Music Interview: Sarah Slean’s heartfelt honesty

By Jesse Keith

People don’t use the same scales to measure success. For some, a major record deal and critical acclaim might be enough. After the success of her 2002 album Night Bugs, though, Canadian musician Sarah Slean found herself feeling empty and unproductive. The stress and attention that comes with budding fame often takes its toll on up and coming stars. Slean insists it wasn’t her success, but the sad and draining state of the society around her that left her feeling dry.


“At one point I was walking outside and I said, ‘What is the point?’ People race to work so they can make money, and then buy clothes. They try and look like a magazine, and have a home that looks like a magazine, and I thought, ‘This is insanity. Why doesn’t anybody realize it’s insanity? It’s fruitless and meaningless.’”


The magazine lifestyle is something Slean stands against. Although a perfect candidate for the poster girl role, she is more interested in creating art and image under her own pretenses. So, she isolated herself in a cabin outside Ottawa in an attempt to recover herself and her inspiration.


“You have to look like you,” Slean says. “That should be the priority. You have to look like you, and talk like you, and be you. It’s so hard when people are screaming at you from all angles. And this isn’t just for a singer-songwriter, it’s for everyone. Everyone is being told at all turns who they are. ‘You are this person, so you buy this list of products.’ That I reject, and I try to move away from it, but it’s almost impossible in this day and age. I needed to peel away all these layers of who I assumed I was, and who other people assumed I was. I needed to peel those off, and just be this raw little nugget. A person, a simple human being.”


In the seclusion of her cabin, Slean rediscovered herself and found the inspiration to resume writing songs and painting. The art she created in the wilderness around Ottawa would be molded in to her new album, Day One, which like her previous album contains both her music and her paintings. To Slean an album is more than just the music on the CD, it’s a complete artistic package.


“I see albums as wonderful pieces of art,” Slean explains. “An album is a great idea in my mind. Ten to twelve songs is just right. And the little booklet is the perfect addition to this little carpet ride you go on when you listen to it. And I don’t know about you, but when I get a record I sit down and I listen to it and I have the little book out. I think it’s a very succinct, ingenious art form. And I want to make every album that I construct to be a singular vision, so I want the art to reflect the music.”

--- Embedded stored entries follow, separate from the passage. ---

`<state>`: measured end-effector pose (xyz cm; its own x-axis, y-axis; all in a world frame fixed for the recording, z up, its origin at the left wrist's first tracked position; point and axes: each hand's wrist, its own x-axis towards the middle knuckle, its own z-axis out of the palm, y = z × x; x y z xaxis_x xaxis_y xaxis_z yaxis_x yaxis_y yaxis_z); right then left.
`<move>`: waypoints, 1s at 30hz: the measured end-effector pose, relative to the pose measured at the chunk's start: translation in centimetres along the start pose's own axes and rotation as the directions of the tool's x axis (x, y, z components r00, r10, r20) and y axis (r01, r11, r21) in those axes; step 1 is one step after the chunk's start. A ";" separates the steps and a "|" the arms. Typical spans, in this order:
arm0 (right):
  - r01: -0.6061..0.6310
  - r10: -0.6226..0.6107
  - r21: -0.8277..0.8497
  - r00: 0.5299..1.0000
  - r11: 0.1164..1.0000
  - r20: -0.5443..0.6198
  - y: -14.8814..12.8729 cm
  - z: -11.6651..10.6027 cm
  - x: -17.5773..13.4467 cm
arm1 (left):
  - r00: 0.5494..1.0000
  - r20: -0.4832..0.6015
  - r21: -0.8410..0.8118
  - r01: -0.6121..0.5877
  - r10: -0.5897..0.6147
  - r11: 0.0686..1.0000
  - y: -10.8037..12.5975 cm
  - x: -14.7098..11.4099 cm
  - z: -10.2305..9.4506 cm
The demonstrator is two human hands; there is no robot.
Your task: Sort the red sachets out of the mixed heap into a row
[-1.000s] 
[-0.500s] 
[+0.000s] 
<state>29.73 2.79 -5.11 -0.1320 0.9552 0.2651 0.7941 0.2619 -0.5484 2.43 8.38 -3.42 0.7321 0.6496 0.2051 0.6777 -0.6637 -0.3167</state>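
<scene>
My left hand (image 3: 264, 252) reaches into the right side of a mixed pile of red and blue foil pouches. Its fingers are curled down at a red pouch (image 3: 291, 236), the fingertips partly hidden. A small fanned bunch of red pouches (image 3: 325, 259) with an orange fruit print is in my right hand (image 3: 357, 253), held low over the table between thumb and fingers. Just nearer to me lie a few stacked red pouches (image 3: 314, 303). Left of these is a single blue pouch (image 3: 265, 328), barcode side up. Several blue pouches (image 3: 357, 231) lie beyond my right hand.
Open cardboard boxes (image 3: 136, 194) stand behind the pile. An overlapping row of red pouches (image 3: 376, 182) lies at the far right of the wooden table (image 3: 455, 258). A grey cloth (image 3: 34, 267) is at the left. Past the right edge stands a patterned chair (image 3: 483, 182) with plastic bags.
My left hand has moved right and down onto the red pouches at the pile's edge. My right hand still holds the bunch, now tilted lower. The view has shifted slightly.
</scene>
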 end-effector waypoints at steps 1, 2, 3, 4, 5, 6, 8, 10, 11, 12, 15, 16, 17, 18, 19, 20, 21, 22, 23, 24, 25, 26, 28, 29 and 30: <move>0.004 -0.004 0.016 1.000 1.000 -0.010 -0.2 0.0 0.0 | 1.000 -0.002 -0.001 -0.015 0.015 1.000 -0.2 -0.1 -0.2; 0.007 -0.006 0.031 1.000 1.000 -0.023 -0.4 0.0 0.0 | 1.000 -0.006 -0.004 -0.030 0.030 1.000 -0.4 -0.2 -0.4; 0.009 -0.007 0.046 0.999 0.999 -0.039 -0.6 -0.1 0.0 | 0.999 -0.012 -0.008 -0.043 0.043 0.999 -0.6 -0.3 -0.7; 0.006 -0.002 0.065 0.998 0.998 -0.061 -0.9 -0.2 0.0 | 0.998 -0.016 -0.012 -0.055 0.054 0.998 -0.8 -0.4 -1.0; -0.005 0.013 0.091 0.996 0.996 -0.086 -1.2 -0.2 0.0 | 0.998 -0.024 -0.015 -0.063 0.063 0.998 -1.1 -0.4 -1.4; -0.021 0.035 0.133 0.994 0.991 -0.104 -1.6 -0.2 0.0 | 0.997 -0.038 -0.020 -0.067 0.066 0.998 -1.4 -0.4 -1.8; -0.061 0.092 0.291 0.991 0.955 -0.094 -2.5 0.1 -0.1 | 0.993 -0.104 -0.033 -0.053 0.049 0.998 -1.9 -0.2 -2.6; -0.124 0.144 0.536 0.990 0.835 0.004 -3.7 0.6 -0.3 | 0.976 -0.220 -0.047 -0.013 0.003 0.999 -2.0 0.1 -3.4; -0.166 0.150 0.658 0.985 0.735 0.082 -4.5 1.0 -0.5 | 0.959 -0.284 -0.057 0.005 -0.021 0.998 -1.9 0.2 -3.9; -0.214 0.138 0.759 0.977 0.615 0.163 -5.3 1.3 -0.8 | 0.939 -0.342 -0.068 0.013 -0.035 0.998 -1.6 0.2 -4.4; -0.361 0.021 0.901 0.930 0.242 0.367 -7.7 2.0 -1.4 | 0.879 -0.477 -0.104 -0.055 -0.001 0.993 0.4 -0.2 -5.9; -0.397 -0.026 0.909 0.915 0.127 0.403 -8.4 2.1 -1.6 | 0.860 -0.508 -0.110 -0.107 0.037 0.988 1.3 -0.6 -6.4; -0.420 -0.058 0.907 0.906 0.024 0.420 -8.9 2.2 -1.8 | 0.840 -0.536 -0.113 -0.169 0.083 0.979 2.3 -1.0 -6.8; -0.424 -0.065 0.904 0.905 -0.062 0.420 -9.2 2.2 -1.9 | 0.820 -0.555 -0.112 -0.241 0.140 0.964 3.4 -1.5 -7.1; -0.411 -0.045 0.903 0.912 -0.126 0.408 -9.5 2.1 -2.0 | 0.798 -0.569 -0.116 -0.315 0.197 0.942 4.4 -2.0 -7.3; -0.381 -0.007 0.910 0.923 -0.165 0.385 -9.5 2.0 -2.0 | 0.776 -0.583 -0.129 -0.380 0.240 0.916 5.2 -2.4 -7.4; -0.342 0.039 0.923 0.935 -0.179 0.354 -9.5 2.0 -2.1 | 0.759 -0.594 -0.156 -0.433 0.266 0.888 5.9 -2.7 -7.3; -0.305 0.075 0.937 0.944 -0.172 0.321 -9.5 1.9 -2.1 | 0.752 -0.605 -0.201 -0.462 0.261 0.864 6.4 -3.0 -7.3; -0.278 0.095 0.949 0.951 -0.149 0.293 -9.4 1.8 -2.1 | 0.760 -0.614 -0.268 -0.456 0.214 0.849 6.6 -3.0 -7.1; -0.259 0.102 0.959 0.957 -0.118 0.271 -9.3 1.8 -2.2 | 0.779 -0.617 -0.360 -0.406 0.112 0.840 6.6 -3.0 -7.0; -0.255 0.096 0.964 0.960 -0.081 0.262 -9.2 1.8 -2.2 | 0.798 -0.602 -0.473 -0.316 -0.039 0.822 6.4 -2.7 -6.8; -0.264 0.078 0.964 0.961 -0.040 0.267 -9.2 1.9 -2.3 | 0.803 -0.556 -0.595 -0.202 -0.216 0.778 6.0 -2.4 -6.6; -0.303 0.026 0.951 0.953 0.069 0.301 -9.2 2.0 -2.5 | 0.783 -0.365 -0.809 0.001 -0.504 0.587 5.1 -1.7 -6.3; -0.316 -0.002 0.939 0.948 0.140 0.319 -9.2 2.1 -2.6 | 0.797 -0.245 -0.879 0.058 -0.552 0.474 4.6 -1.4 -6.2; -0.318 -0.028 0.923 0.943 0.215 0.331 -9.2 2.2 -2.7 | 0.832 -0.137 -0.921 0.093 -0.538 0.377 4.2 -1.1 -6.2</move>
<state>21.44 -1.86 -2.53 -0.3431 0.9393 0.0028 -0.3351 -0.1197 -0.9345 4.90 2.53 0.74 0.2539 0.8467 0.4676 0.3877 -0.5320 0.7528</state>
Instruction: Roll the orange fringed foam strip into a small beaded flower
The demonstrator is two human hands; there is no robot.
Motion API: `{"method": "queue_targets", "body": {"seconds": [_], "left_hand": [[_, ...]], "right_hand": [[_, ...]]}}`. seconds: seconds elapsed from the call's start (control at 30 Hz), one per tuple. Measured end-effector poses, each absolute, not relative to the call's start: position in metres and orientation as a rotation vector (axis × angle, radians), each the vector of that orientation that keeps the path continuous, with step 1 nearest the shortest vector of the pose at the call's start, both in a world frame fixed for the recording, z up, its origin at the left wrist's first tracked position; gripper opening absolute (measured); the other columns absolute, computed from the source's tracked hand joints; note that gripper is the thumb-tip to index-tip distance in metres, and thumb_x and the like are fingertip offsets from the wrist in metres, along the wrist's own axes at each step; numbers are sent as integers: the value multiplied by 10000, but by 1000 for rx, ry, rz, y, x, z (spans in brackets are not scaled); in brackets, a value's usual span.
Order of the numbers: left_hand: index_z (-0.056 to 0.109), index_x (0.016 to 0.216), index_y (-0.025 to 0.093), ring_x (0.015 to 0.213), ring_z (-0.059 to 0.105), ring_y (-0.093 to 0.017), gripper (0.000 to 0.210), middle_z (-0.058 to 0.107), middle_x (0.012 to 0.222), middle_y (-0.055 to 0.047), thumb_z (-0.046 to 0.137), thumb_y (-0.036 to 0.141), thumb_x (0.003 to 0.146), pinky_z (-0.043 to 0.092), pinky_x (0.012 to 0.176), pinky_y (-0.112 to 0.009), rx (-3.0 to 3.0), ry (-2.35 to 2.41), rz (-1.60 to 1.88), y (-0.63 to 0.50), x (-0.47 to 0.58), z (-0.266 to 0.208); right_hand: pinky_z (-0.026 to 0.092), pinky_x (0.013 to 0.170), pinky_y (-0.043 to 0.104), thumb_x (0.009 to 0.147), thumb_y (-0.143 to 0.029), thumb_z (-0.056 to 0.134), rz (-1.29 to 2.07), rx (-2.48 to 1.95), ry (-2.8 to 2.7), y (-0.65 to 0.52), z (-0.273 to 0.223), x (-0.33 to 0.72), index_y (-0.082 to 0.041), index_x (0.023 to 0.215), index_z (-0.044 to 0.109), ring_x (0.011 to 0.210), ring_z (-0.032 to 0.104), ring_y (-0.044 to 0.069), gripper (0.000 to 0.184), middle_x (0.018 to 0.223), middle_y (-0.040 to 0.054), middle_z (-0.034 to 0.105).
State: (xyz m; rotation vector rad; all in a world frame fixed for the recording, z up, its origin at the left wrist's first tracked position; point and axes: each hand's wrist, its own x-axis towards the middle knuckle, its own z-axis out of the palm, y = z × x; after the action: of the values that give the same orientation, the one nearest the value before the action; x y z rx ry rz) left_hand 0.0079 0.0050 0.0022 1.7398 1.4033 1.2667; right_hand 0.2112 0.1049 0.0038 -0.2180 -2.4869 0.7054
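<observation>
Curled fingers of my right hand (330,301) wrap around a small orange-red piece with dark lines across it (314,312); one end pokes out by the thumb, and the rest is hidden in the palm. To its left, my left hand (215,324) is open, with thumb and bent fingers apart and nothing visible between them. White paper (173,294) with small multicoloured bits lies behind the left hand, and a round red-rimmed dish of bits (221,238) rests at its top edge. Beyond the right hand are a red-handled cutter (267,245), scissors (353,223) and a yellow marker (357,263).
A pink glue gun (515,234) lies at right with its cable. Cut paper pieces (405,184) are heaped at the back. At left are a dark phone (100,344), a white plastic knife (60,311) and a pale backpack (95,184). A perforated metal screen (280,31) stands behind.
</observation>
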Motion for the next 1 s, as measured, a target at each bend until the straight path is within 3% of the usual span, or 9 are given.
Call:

In her eyes, art is a vehicle for change, as sustenance for the human heart in a time when the world’s outlook is grim. Full of themes of rebuilding and revolution, Day One is Slean’s call for change. To spread beauty through the music inside her is Slean’s own personal mission.


“I think that art has been, in the past, successful in making change because it connects the part of humans that is often neglected in time of war or times of greed, and that is the heart,” Slean explains. “I feel more than ever that the world these days is heart starving. I think that the world is kinder when peoples’ hearts are fed. That’s what art is to me, a nudge to the beautiful part inside human beings.


“This is my mission, to spread beauty,” Slean says. “If only everyone made it their mission, for an hour a day, to spread some beauty, to plant a goddamn flower, or do something kind. I think that if you’re full of wonder and reverence for the world and what goes on, and the miracles everywhere then you can’t be an asshole.”


Slean’s mission to spread her art extends past her albums and onto the stage, where she’s known for open and highly energized stage performances. Her goal when in front of a crowd is to achieve nothing less than their undying worship, and she’s willing to give everything to get it.


“I hope that people feel blinding love, that’s what I want them to feel,” Slean says. “It’s so much nakedness that it’s almost too much to bear. I have to drink a glass of wine before I play, because I’m afraid of what I’m going to do. It’s hard to do, but I’m completely prying open my ribcage for all to see.”